Exercise: I would like you to return all of the records exactly as they stand.

(Stored records)
* * * * * * *
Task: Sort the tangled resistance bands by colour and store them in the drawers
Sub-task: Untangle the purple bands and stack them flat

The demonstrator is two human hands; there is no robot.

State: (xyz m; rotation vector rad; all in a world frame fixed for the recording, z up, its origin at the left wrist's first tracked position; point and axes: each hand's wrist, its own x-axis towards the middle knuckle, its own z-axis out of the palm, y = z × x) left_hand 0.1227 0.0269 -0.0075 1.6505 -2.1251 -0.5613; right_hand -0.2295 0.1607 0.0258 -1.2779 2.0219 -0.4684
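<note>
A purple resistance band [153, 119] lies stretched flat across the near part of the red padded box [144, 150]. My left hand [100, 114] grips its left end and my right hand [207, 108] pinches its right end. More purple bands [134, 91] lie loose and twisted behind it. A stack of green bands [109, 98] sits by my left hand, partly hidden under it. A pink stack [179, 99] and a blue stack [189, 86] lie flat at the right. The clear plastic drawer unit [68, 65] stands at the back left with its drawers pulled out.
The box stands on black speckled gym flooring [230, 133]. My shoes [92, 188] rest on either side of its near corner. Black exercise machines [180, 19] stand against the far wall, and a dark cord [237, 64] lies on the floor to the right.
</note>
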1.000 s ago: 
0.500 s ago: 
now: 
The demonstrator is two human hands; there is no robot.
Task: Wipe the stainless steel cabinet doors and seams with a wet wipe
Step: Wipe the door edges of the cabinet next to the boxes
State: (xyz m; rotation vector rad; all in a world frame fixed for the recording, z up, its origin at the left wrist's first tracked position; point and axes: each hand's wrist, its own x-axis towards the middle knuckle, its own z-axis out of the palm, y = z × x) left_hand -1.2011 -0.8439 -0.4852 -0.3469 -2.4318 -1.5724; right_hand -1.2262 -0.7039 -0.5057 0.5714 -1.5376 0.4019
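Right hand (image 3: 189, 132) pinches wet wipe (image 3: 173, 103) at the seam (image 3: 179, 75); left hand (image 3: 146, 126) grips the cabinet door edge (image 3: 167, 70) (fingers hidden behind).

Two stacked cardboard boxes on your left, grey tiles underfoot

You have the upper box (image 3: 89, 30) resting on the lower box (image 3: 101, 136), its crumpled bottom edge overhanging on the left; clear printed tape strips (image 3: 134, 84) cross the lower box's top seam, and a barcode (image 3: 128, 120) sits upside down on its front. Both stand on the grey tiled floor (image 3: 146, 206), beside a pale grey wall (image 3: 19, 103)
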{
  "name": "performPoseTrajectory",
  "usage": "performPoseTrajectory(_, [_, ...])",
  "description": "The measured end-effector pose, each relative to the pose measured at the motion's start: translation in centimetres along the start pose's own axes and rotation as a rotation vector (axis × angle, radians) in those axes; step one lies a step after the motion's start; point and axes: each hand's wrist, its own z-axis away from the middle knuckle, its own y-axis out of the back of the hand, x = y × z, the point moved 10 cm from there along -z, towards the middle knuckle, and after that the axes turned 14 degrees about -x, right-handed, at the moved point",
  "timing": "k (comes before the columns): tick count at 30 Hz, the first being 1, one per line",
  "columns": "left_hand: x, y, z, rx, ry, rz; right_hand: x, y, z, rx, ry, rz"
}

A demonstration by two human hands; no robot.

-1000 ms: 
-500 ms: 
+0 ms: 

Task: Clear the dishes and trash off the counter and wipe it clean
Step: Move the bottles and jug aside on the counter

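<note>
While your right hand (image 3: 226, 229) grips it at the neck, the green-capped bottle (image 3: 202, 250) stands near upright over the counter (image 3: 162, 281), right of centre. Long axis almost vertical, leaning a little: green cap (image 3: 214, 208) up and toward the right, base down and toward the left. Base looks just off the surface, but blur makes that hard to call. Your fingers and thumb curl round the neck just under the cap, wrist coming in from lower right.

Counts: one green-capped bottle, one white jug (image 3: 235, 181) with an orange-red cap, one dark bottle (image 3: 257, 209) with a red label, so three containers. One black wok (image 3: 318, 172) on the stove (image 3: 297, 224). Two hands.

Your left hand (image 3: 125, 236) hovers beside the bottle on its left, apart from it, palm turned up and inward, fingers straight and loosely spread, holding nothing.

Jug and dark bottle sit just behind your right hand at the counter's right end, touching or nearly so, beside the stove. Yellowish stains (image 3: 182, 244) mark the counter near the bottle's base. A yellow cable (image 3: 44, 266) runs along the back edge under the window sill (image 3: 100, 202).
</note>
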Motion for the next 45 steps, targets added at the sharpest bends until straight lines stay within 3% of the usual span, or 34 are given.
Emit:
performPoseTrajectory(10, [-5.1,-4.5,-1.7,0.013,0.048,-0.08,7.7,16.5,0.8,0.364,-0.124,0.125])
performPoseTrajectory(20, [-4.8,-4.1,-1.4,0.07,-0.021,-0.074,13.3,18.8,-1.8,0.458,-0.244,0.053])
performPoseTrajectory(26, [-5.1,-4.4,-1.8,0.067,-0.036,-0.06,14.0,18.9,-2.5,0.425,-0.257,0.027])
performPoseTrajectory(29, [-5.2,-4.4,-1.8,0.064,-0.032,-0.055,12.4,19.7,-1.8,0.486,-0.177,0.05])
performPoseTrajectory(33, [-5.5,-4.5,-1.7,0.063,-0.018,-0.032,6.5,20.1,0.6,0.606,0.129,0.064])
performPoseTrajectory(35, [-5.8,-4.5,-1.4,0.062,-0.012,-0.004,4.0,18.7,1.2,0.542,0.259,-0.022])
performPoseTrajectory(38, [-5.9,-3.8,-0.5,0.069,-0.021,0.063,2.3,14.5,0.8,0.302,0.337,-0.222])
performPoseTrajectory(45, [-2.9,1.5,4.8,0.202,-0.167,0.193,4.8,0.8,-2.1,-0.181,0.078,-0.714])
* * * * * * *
Final answer:
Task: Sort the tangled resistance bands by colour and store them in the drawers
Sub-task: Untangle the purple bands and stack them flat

The demonstrator is two human hands; there is no robot.

State: (xyz m; rotation vector rad; all in a world frame fixed for the recording, z up, its origin at the left wrist's first tracked position; point and axes: each hand's wrist, its own x-axis towards the middle knuckle, its own z-axis out of the palm, y = z × x) left_hand 0.1227 0.0269 -0.0075 1.6505 -2.1251 -0.5613; right_hand -0.2295 0.1607 0.0258 -1.2779 2.0219 -0.4684
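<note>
A purple resistance band [153, 119] lies stretched flat across the near part of the red padded box [144, 150]. My left hand [100, 114] grips its left end and my right hand [207, 108] pinches its right end. More purple bands [134, 91] lie loose and twisted behind it. A stack of green bands [109, 98] sits by my left hand, partly hidden under it. A pink stack [179, 99] and a blue stack [189, 86] lie flat at the right. The clear plastic drawer unit [68, 65] stands at the back left with its drawers pulled out.
The box stands on black speckled gym flooring [230, 133]. My shoes [92, 188] rest on either side of its near corner. Black exercise machines [180, 19] stand against the far wall, and a dark cord [237, 64] lies on the floor to the right.
</note>
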1.000 s ago: 
0.500 s ago: 
now: 
The demonstrator is two human hands; there is no robot.
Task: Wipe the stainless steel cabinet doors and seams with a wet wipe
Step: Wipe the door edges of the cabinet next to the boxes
State: (xyz m; rotation vector rad; all in a world frame fixed for the recording, z up, its origin at the left wrist's first tracked position; point and axes: each hand's wrist, its own x-axis towards the middle knuckle, its own z-axis out of the palm, y = z × x) left_hand -1.2011 -0.8439 -0.4852 -0.3469 -2.4318 -1.5724; right_hand -1.2262 -0.7039 -0.5057 0.5714 -1.5376 0.4019
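Right hand (image 3: 189, 132) pinches wet wipe (image 3: 173, 103) at the seam (image 3: 179, 75); left hand (image 3: 146, 126) grips the cabinet door edge (image 3: 167, 70) (fingers hidden behind).

Two stacked cardboard boxes on your left, grey tiles underfoot

You have the upper box (image 3: 89, 30) resting on the lower box (image 3: 101, 136), its crumpled bottom edge overhanging on the left; clear printed tape strips (image 3: 134, 84) cross the lower box's top seam, and a barcode (image 3: 128, 120) sits upside down on its front. Both stand on the grey tiled floor (image 3: 146, 206), beside a pale grey wall (image 3: 19, 103)
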{
  "name": "performPoseTrajectory",
  "usage": "performPoseTrajectory(_, [_, ...])",
  "description": "The measured end-effector pose, each relative to the pose measured at the motion's start: translation in centimetres along the start pose's own axes and rotation as a rotation vector (axis × angle, radians) in those axes; step one lies a step after the motion's start; point and axes: each hand's wrist, its own z-axis away from the middle knuckle, its own y-axis out of the back of the hand, x = y × z, the point moved 10 cm from there along -z, towards the middle knuckle, and after that the axes turned 14 degrees about -x, right-handed, at the moved point",
  "timing": "k (comes before the columns): tick count at 30 Hz, the first being 1, one per line",
  "columns": "left_hand: x, y, z, rx, ry, rz; right_hand: x, y, z, rx, ry, rz"
}

A demonstration by two human hands; no robot.

-1000 ms: 
-500 ms: 
+0 ms: 

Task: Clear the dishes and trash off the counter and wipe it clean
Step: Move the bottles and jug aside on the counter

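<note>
While your right hand (image 3: 226, 229) grips it at the neck, the green-capped bottle (image 3: 202, 250) stands near upright over the counter (image 3: 162, 281), right of centre. Long axis almost vertical, leaning a little: green cap (image 3: 214, 208) up and toward the right, base down and toward the left. Base looks just off the surface, but blur makes that hard to call. Your fingers and thumb curl round the neck just under the cap, wrist coming in from lower right.

Counts: one green-capped bottle, one white jug (image 3: 235, 181) with an orange-red cap, one dark bottle (image 3: 257, 209) with a red label, so three containers. One black wok (image 3: 318, 172) on the stove (image 3: 297, 224). Two hands.

Your left hand (image 3: 125, 236) hovers beside the bottle on its left, apart from it, palm turned up and inward, fingers straight and loosely spread, holding nothing.

Jug and dark bottle sit just behind your right hand at the counter's right end, touching or nearly so, beside the stove. Yellowish stains (image 3: 182, 244) mark the counter near the bottle's base. A yellow cable (image 3: 44, 266) runs along the back edge under the window sill (image 3: 100, 202).
</note>
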Motion for the next 45 steps, targets added at the sharpest bends until straight lines stay within 3% of the usual span, or 34 are given.
Emit:
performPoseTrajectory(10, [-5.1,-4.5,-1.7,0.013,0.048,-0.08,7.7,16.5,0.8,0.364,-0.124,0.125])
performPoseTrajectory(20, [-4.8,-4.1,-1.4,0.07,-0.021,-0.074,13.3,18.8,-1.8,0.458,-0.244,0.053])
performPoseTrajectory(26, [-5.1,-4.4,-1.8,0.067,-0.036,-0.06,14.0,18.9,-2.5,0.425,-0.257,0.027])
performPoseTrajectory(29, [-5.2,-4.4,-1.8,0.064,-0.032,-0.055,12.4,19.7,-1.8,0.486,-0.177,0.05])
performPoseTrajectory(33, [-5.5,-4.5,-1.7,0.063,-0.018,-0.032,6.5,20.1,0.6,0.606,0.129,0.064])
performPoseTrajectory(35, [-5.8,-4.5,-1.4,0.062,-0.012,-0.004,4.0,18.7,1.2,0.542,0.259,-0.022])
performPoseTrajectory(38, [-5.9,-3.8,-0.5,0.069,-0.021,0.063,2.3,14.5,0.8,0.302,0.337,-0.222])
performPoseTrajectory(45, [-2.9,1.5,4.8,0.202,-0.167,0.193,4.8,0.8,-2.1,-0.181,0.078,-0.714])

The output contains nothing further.